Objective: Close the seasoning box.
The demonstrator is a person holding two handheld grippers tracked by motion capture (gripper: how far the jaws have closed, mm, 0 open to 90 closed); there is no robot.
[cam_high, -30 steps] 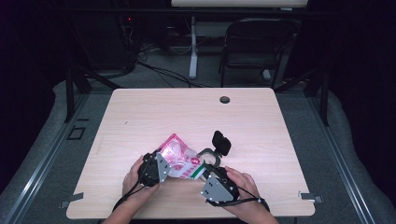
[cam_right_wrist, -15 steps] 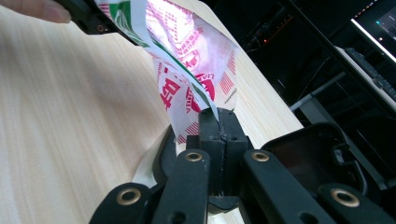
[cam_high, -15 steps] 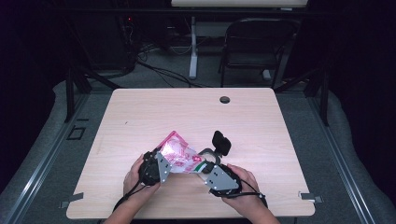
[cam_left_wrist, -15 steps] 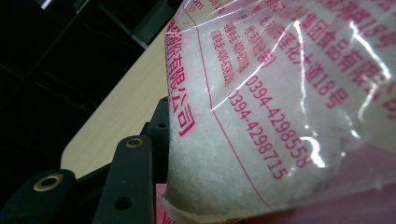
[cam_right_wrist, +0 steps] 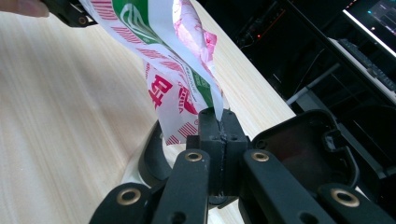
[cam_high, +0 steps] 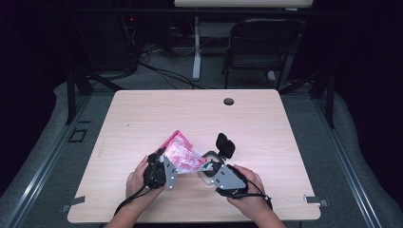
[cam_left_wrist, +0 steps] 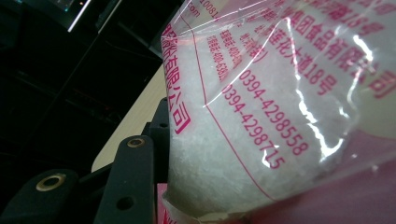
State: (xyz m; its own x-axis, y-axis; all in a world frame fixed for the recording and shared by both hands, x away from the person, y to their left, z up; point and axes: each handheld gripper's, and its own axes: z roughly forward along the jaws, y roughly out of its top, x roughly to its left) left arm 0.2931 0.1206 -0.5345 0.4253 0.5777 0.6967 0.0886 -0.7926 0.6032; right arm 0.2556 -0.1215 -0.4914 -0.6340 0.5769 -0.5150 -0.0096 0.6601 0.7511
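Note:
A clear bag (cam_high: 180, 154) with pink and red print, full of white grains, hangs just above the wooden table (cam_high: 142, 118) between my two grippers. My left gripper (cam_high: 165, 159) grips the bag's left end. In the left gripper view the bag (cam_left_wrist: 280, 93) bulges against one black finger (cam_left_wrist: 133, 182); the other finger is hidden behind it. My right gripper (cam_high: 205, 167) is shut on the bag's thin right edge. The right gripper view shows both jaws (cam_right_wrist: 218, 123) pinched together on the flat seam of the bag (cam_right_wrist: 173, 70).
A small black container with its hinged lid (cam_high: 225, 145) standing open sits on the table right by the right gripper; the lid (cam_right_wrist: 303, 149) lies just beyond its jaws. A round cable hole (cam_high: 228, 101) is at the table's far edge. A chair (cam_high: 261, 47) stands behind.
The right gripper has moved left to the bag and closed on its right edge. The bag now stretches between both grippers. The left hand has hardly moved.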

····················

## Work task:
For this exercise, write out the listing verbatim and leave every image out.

## Reply:
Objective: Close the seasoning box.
The demonstrator is a person holding two handheld grippers tracked by motion capture (gripper: how far the jaws have closed, mm, 0 open to 90 closed); there is no robot.
[cam_high, -30 steps] 
[cam_right_wrist, -15 steps] 
[cam_high, -15 steps] 
[cam_left_wrist, -15 steps] 
[cam_right_wrist, +0 steps] 
[cam_high, +0 steps] 
[cam_left_wrist, +0 steps] 
State: (xyz m; its own x-axis, y-axis; all in a world frame fixed for the recording and shared by both hands, x away from the person, y to their left, z up; point and axes: each handheld gripper's, and its own axes: z roughly forward along the jaws, y roughly out of its top, x roughly to its left) left arm 0.2931 0.1206 -0.5345 0.4253 0.5777 0.6967 0.0886 -0.7926 0.6032; right arm 0.2556 -0.1215 -0.4914 -0.6340 0.5769 -0.5150 -0.0096 0.6601 0.7511
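Note:
A clear bag (cam_high: 180, 154) with pink and red print, full of white grains, hangs just above the wooden table (cam_high: 142, 118) between my two grippers. My left gripper (cam_high: 165, 159) grips the bag's left end. In the left gripper view the bag (cam_left_wrist: 280, 93) bulges against one black finger (cam_left_wrist: 133, 182); the other finger is hidden behind it. My right gripper (cam_high: 205, 167) is shut on the bag's thin right edge. The right gripper view shows both jaws (cam_right_wrist: 218, 123) pinched together on the flat seam of the bag (cam_right_wrist: 173, 70).
A small black container with its hinged lid (cam_high: 225, 145) standing open sits on the table right by the right gripper; the lid (cam_right_wrist: 303, 149) lies just beyond its jaws. A round cable hole (cam_high: 228, 101) is at the table's far edge. A chair (cam_high: 261, 47) stands behind.
The right gripper has moved left to the bag and closed on its right edge. The bag now stretches between both grippers. The left hand has hardly moved.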

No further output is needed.